Jacobs starts Oldbury nuclear environmental assessment

Jacobs will assess environmental conditions at Oldbury’s nuclear site. The work will support future planning, design, and permitting decisions for potential UK nuclear capacity.


IN Brief:

  • Jacobs will develop environmental baseline data for the Oldbury site in South Gloucestershire.
  • AtkinsRéalis and AECOM will support the work as subconsultants.
  • The assessments will inform future planning, permitting, and design decisions for potential nuclear development.

Jacobs has been selected to develop environmental baseline data for the Oldbury site in South Gloucestershire, supporting the potential development of new nuclear generation in the UK.

The work has been commissioned by Great British Energy – Nuclear and will be delivered with AtkinsRéalis and AECOM as subconsultants. The scope includes terrestrial and marine environmental data, environmental assessments, Habitats Regulations Assessment activity, and associated work needed to inform future planning, design, and permitting decisions.

Oldbury is one of the sites being positioned for possible new nuclear capacity. Environmental baseline work comes early in the development process, but it provides the technical foundation for planning applications, design choices, regulatory submissions, and site-specific engineering decisions.

The assessment package will examine the environmental context around the site, including land and marine interfaces that may influence future development. Nuclear projects require long development timelines, and early technical evidence can affect site layout, cooling arrangements, construction access, ecological mitigation, flood risk management, grid connection planning, and regulatory engagement.

The Oldbury site has long been associated with nuclear generation. The current work does not represent a final investment decision or construction commitment, but it moves the site into a more detailed evidence-gathering phase. That evidence will be needed if the UK is to progress new civil nuclear capacity alongside renewables, storage, interconnection, and network reinforcement.

Nuclear development is returning to the centre of UK energy planning as firm low-carbon generation remains a strategic requirement in a system with high renewable penetration. Wind and solar can provide large volumes of low-carbon electricity, while system operation still requires dependable capacity, reserve, storage, interconnection, and network flexibility. Nuclear sits within that mix as a long-duration, high-capital technology with extensive planning, regulatory, and supply-chain requirements.

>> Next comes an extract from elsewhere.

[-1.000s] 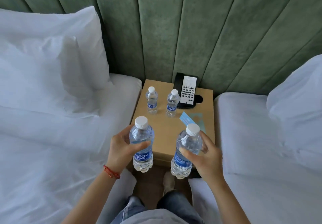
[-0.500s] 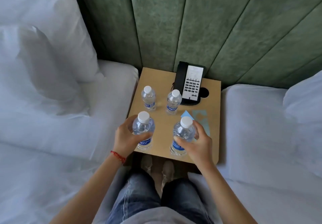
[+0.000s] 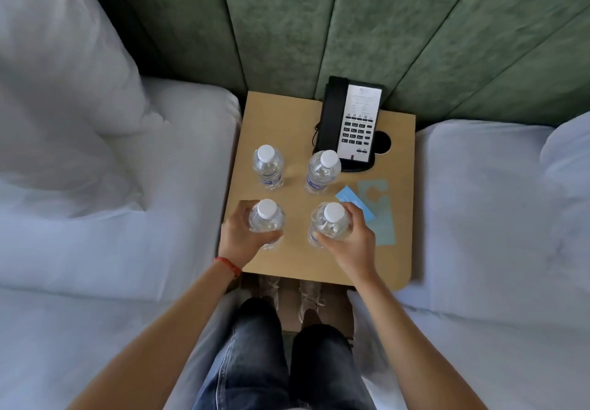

The engineering scope of a nuclear site extends far beyond the reactor island. Grid connections, transformers, switchgear, control systems, standby power, cooling infrastructure, civil works, security systems, and long-term maintenance regimes all form part of the wider project environment. Environmental assessment helps define which options are feasible and what mitigation may be required before those systems can be designed in detail.

The physical delivery constraints explored in grid reform faces physical delivery bottleneck apply to generation as well as networks. A new generating asset only contributes to system security if it can move through planning, secure equipment, connect to the transmission system, and operate within a network capable of carrying its output.

Oldbury also sits within a policy environment that is attempting to accelerate clean-power infrastructure while managing local impacts, cost scrutiny, and regulatory complexity. Nuclear projects face especially high expectations because of their safety requirements, environmental obligations, construction scale, and long operating lives. Early environmental work therefore shapes the engineering and consent options that may remain available later in the programme.

The involvement of Jacobs, AtkinsRéalis, and AECOM brings together nuclear, environmental, infrastructure, and regulatory expertise. That multidisciplinary structure reflects the nature of modern energy projects, where ecology, hydrology, marine studies, civil design, grid interface, regulatory acceptance, and constructability interact from the earliest stages.

The next milestones will depend on how Great British Energy – Nuclear positions Oldbury within the UK’s wider nuclear programme. Environmental baseline data will not determine the whole project, but it will shape the options available for design, permitting, and delivery. For a site being considered for major generation infrastructure, the quality of that early evidence will influence whether later stages can proceed with confidence.